In the northern city of Leeds, rubbish collectors have staged informal strikes for six weeks, leaving mountains of trash collecting on street corners. Millions of public sector workers also face the probability of pay freezes in 2011 if the Conservatives win the election due by next June.

"What you've got here is a squeeze on employees which is brought about by changing economic circumstances that are largely linked to the recession," said Tony Travers, a professor at the London School of Economics.

"If the Conservatives take office, there is little doubt that all this is a leading indicator for a risk of significant industrial unrest. There will have to be reductions in public spending, leading to a prolonged squeeze on public sector pay."

Britain is still in recession, unlike Germany and France.

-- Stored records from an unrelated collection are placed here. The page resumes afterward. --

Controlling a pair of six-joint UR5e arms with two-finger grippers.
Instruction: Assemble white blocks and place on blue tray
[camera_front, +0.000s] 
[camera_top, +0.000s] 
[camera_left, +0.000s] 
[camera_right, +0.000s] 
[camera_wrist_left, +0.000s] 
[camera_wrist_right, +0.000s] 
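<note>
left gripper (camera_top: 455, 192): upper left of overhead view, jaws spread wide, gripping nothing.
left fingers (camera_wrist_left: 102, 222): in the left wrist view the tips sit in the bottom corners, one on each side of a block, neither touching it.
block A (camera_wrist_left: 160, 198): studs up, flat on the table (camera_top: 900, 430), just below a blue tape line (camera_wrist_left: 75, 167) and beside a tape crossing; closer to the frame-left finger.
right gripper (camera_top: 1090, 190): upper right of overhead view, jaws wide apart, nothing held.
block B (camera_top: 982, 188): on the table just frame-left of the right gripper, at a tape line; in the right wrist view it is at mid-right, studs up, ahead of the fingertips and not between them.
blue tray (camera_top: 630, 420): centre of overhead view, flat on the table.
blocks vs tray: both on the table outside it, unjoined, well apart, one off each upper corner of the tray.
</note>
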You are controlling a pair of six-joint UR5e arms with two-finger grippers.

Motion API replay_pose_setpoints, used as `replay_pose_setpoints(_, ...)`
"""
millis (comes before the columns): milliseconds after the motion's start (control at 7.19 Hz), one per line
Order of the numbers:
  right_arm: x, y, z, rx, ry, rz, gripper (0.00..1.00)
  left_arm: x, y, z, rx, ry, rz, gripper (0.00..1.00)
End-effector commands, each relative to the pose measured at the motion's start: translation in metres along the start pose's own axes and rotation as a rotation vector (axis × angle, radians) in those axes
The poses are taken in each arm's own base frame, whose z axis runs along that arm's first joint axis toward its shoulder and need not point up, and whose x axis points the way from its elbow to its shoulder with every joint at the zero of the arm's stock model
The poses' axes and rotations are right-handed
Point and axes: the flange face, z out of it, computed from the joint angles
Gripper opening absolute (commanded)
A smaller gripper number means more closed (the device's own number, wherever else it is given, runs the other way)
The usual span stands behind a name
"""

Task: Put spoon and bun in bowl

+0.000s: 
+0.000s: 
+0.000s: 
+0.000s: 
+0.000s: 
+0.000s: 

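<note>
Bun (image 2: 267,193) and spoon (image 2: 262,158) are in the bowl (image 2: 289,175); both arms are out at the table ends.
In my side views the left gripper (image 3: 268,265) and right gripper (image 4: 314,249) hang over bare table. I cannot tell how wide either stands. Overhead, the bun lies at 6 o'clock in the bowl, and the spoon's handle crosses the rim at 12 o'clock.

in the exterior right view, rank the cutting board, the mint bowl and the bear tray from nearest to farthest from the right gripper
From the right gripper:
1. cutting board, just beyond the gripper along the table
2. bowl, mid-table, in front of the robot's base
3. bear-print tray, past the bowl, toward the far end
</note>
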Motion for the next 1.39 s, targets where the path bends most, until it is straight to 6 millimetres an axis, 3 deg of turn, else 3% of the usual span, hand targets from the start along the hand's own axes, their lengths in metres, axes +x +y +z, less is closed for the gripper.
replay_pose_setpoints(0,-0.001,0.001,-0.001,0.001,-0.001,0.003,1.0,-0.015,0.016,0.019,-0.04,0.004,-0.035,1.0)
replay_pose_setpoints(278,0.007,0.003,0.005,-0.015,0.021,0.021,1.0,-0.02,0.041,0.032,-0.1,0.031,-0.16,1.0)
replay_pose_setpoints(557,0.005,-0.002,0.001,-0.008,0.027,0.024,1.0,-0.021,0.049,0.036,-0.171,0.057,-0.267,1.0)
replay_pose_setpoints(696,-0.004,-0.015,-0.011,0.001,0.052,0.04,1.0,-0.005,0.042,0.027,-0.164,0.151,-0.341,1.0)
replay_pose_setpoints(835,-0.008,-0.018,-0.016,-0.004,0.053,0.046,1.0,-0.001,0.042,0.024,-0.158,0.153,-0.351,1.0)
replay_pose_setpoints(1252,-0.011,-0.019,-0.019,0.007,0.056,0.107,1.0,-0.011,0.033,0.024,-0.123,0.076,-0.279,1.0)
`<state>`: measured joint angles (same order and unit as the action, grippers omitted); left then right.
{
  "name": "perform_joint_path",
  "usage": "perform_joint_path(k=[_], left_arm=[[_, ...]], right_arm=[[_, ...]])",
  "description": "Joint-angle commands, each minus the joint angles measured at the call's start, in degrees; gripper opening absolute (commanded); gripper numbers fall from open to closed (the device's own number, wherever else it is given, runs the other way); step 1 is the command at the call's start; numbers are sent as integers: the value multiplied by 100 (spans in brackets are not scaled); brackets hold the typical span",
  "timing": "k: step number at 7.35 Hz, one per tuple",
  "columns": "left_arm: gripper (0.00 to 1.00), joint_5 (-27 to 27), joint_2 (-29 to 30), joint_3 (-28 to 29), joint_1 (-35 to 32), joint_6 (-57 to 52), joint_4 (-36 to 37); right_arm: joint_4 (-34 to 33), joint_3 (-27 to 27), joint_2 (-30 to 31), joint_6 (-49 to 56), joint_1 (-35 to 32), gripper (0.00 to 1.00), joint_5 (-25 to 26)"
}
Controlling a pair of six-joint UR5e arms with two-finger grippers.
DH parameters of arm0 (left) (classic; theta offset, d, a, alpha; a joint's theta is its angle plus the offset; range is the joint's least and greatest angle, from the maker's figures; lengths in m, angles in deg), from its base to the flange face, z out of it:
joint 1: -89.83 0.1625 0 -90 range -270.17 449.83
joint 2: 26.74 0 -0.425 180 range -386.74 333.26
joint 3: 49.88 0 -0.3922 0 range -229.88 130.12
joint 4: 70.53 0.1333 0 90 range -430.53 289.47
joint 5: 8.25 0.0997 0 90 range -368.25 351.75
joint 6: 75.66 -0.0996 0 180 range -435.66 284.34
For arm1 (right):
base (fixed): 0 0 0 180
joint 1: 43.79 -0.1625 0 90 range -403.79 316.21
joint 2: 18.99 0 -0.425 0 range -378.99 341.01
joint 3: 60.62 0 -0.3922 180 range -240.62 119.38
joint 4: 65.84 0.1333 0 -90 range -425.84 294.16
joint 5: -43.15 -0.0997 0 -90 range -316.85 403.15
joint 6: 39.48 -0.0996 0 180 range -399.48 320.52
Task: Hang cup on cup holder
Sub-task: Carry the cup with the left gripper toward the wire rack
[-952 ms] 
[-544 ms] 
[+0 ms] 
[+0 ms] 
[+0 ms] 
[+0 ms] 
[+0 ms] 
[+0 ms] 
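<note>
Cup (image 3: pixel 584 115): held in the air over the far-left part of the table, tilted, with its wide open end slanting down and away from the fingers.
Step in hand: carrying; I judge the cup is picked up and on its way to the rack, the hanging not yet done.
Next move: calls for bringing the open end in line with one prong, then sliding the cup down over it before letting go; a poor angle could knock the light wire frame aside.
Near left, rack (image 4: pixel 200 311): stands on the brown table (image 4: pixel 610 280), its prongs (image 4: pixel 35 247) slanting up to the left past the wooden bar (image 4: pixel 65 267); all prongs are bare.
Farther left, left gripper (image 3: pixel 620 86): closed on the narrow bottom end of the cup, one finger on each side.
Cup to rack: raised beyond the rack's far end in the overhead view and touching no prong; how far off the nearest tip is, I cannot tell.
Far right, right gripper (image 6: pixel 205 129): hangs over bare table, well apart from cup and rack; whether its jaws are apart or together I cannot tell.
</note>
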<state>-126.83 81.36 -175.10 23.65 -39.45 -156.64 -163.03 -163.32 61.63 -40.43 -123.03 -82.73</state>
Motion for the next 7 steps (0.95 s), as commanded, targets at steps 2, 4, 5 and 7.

The cost of fighting the downturn, plus diving tax revenue, has forced a huge rise in public borrowing and state workers are set to suffer when the time comes to reduce the national debt.

Far fewer Britons belong to unions these days membership fell to 6.9 million at the end of 2008 from a peak of 13 million in 1982. However, those that remain are more militant and more inclined to strike, labour experts say.

The chief threat of industrial action is among public sector workers. More than four million of them are unionised and most those earning more than 18,000 pounds ($28,780) a year will have their pay frozen if the Conservatives are elected.

Yet the private sector, which has seen relatively little industrial action since the late 1980s, is not immune. British Airways, which has plans to lay off up to 4,000 workers, could face widespread work stoppages in the run-up to Christmas.

"The unions have radicalised over the past 10 years to a large extent," said Mark Wickham-Jones, a professor at Bristol University and a specialist in labour issues.

"Certainly the potential is there for unrest to widen under either a Labour or a Conservative government, with the public sector a particular area of concern."

leeds overflowing garbage
A resident walks past overflowing refuse bins in Leeds because of a strike by bin men. (Christopher Furlong/Getty Images)

Radical but Restrained

The Labour government has promised a salary freeze or minimal rises for only the best-paid 750,000 public workers such as judges, senior health service managers and family doctors.

The Conservatives, whose labour policies are inextricably linked with former prime minister Margaret Thatcher and her largely successful battle to break the major unions in the 1980s, took a bold step at their annual conference last week, promising to cap most public sector salaries in 2011.

That commitment is part of efforts they will have to undertake to rein in Britain's soaring budget deficit, forecast to rise to 175 billion pounds this year, or 12 percent of GDP, if it wins the election, as widely expected in opinion polls.

The freeze will certainly aggravate public sector unions, and increase the likelihood of labour unrest and even strikes. But the Conservatives appear to be wagering that the impact will be muted and the alternative bigger deficits far worse.

The fact is that while worker unrest may well increase, it will do so from a very low base and in a legal environment in which it is very difficult to go on strike, making the disruptions a far cry from the militant early 1980s.

Since the early 1990s Britain has lost only around one million working days to strikes each year, compared with a peak of around 12 million working per annum in the 1980s.

Smaller unions and those representing the worst-affected public sector workers may end up staging nationwide strikes. But despite their frustrations, the biggest unions may find it preferable to hold off on action.

"There will be acute pressure on public sector pay that could trigger substantial industrial unrest, but it does depend on how much of a mandate the Conservatives get and how much the unions think that accepting lower pay is a deal worth striking for not losing as many jobs," said Travers.

"It will all depend on how far the government of the day can convince trade unions that it's in their best interests to have pay rises that are low or zero but with job security, rather than pay increases and the risk of losing lots of jobs."